My clinical fees are based on the type and length of the therapy session and are billed at the time of service. Clients keep a credit card on file and it is automatically charged once sessions are completed. Cancellation fees apply for sessions canceled with less than 48-hours’ notice.
I am considered an “out-of-network” provider for all insurance plans.
Clients are responsible for paying the full fee for each of their therapy sessions upon completion. At the end of each month, superbills are generated which contain all of the coding and necessary data needed to submit claims to insurance companies for reimbursement. Clients access these superbills through my secure, online client portal. Depending on their insurance plans, clients typically are reimbursed a percentage of their upfront payments, which helps to offset the out-of-pocket cost of therapy.
To find out more about your network coverage, you can follow these steps:
Call your insurance provider at the number listed on the back of your insurance card.

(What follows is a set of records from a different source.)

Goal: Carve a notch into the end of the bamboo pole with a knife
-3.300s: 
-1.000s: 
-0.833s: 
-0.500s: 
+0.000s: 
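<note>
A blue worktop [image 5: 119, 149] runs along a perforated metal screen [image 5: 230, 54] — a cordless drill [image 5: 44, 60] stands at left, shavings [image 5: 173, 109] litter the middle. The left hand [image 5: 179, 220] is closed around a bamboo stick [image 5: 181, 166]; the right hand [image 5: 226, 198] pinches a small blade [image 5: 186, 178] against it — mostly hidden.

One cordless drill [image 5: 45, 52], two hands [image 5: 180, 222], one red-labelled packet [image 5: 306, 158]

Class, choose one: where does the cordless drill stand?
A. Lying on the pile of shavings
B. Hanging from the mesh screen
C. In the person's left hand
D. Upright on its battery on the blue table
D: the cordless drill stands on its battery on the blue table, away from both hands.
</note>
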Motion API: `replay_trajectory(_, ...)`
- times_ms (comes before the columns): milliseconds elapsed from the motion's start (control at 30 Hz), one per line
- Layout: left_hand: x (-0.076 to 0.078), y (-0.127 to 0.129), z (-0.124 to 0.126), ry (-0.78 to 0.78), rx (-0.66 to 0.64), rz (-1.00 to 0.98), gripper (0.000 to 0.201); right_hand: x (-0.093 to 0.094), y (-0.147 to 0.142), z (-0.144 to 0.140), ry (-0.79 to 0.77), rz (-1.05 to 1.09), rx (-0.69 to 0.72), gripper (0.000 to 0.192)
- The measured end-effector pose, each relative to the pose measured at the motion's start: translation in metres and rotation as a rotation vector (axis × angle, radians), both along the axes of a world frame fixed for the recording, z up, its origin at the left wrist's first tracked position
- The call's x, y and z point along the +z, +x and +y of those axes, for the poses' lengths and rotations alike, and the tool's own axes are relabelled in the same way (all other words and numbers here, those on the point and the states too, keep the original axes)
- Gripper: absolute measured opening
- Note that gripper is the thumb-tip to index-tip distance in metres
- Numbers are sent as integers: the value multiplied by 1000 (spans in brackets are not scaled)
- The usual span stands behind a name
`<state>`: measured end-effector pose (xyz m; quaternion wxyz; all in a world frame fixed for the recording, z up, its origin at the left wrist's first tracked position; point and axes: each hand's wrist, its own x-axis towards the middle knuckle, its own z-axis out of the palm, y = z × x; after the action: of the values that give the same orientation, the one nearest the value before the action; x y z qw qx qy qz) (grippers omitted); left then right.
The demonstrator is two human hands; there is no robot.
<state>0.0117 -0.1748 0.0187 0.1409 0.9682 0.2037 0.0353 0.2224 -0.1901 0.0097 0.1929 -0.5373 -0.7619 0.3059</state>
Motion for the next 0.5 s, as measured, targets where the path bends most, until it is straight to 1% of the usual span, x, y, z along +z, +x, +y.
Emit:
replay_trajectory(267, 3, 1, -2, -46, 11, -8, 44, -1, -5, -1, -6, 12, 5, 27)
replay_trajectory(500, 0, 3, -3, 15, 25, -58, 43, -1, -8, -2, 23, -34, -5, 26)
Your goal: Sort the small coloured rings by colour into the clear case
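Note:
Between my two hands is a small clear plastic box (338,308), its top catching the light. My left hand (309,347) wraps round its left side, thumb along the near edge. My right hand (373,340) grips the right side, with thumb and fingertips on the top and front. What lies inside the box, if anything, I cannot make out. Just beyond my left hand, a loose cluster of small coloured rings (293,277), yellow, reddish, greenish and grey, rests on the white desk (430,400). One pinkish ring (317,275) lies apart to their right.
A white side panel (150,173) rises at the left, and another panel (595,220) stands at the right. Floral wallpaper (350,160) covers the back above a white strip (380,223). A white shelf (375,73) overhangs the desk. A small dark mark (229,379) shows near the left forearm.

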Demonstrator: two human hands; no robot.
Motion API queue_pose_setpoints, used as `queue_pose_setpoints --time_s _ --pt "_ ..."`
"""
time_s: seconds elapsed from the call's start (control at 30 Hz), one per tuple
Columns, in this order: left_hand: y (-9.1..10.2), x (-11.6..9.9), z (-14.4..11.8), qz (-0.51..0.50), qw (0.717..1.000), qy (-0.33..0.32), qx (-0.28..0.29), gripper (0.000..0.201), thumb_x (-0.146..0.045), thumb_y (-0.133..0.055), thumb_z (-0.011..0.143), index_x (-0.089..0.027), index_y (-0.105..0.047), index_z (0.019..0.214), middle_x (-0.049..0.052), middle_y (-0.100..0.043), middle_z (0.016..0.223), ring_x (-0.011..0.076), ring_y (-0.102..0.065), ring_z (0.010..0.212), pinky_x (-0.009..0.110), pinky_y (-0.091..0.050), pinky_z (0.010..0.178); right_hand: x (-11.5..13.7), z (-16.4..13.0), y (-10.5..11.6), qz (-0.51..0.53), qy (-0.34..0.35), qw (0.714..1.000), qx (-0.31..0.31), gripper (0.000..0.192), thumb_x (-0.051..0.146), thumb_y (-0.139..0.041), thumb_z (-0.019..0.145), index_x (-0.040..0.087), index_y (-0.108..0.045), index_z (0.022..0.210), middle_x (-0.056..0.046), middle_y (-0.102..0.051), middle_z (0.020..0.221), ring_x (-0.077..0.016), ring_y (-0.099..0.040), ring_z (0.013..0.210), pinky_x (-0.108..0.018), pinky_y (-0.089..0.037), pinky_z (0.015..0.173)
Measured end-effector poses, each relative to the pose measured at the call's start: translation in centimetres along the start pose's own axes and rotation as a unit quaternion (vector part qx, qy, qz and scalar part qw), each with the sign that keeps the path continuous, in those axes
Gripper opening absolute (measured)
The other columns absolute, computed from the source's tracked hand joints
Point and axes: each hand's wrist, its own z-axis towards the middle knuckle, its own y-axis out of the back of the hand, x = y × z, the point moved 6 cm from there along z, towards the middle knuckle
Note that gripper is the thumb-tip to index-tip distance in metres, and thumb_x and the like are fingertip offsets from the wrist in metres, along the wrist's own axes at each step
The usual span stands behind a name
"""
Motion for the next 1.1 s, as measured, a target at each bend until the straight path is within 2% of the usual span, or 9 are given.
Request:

Ask your provider what percentage is covered for “out-of-network” or “non-participating providers.”
Ask your provider what the “maximum allowed amount” is per session (this is sometimes referred to as “reasonable and customary fees”) for zip code 20815 for a licensed clinical social worker (LCSW-C).
If they ask, the CPT/procedure code is 90837 for 60 minutes of individual psychotherapy and 90847 for couples/family psychotherapy.
Ask your provider if you have a deductible for an out-of-network provider and how much it is.